Reproduce exactly the lines below from the one containing "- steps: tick" through the one containing "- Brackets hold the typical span", including both, and nothing else.
□ □ □ □ □ □ □
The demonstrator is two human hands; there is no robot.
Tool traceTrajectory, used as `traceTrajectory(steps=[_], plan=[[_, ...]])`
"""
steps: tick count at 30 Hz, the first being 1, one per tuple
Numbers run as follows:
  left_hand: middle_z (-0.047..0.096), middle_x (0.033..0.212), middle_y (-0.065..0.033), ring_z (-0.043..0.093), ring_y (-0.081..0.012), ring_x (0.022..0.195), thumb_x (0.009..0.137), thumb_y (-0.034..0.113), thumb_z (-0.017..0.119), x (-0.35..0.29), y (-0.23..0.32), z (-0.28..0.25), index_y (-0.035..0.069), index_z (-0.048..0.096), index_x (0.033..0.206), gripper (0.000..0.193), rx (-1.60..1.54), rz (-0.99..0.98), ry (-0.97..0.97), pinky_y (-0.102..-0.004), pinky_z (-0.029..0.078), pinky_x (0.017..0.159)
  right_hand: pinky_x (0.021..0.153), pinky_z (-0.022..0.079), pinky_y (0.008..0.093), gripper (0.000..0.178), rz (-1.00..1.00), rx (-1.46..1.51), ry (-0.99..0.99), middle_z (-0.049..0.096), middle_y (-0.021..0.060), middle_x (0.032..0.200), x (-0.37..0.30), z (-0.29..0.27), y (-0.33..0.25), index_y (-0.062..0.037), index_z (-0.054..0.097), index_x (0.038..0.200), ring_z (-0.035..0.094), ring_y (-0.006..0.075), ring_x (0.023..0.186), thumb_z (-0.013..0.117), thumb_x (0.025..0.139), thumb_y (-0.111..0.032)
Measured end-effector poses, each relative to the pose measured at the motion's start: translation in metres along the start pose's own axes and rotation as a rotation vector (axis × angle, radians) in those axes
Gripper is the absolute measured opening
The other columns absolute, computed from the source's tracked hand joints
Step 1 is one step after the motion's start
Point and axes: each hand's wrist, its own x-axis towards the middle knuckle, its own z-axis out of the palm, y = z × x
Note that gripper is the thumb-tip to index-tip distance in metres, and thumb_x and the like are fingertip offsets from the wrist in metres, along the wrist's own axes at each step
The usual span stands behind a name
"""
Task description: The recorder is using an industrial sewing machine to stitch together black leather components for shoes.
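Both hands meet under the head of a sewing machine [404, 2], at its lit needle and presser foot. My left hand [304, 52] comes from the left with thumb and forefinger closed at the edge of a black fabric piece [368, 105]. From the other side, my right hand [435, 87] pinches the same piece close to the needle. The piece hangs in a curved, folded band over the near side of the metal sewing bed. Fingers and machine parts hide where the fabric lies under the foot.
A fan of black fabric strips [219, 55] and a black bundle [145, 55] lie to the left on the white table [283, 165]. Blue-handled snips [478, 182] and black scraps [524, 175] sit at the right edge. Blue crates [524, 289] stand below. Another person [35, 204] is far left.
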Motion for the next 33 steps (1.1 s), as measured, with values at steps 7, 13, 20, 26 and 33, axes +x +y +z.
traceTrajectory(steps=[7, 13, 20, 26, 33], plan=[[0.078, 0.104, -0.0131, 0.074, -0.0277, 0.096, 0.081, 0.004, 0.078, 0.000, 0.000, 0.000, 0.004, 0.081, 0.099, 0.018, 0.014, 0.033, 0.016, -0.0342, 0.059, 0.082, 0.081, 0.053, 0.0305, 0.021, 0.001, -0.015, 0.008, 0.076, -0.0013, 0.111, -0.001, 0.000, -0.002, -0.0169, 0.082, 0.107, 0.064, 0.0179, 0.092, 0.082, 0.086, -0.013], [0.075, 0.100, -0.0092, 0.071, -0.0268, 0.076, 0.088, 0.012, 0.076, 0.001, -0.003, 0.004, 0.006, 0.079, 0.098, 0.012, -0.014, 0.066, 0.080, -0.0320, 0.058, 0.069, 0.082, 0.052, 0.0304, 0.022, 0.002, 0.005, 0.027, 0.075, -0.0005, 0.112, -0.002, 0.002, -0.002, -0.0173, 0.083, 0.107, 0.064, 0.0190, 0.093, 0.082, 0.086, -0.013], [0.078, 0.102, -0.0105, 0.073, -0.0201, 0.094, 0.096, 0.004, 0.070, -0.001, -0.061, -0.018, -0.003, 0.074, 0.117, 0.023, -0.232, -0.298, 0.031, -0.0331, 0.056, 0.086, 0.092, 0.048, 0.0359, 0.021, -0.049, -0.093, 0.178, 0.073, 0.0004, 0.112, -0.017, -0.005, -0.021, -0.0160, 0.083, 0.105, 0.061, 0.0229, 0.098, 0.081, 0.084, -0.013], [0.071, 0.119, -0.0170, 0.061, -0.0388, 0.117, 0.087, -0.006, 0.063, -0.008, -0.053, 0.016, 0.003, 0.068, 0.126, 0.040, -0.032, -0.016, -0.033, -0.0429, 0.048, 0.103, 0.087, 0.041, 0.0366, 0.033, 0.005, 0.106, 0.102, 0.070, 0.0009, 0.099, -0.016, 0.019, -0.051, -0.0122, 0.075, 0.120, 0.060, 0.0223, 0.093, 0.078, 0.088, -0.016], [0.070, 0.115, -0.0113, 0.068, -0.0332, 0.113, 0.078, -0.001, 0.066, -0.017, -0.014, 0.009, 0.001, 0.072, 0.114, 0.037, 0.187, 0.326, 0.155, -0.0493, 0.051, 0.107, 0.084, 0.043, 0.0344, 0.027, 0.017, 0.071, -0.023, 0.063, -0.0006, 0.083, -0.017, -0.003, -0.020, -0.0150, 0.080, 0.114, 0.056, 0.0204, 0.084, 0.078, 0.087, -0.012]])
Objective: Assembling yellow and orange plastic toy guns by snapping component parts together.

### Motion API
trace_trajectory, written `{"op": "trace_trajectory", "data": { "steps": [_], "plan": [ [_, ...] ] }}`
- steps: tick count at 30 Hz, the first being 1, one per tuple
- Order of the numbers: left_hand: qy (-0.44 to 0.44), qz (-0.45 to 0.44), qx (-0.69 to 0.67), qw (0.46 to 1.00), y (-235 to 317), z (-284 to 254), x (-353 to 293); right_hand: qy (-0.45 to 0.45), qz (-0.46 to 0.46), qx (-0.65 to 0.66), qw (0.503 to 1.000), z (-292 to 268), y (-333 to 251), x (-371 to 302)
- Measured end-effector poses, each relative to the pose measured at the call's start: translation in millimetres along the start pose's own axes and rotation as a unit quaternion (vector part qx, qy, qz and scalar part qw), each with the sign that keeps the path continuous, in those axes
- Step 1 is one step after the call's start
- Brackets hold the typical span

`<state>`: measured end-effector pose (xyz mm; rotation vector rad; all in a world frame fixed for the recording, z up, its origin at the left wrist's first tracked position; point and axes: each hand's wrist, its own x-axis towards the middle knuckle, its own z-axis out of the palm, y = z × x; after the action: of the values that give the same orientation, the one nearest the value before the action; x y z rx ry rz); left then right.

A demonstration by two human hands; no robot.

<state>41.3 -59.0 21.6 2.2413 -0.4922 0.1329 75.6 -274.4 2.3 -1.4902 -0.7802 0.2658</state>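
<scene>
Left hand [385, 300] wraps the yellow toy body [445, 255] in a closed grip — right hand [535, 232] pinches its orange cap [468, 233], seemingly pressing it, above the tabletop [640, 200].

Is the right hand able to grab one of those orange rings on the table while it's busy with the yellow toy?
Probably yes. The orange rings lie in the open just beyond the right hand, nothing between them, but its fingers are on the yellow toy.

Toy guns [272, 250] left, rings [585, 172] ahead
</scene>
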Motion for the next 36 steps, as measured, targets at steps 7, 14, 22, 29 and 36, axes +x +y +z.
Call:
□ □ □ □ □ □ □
**RESULT OF THIS TASK:**
- steps: tick count at 30 Hz, the first being 1, one per tuple
- Order of the numbers: left_hand: qy (-0.44 to 0.44), qz (-0.45 to 0.44), qx (-0.69 to 0.67), qw (0.46 to 1.00), y (-235 to 317), z (-284 to 254), x (-353 to 293); right_hand: qy (-0.45 to 0.45), qz (-0.46 to 0.46), qx (-0.65 to 0.66), qw (0.503 to 1.000), z (-292 to 268), y (-333 to 251), x (-371 to 302)
- Measured end-effector poses, each relative to the pose measured at the call's start: translation in millimetres along the start pose's own axes and rotation as a unit quaternion (vector part qx, qy, qz and scalar part qw), each with the sign that keeps the path continuous, in those axes
- Step 1 is one step after the call's start
- Brackets hold the typical span

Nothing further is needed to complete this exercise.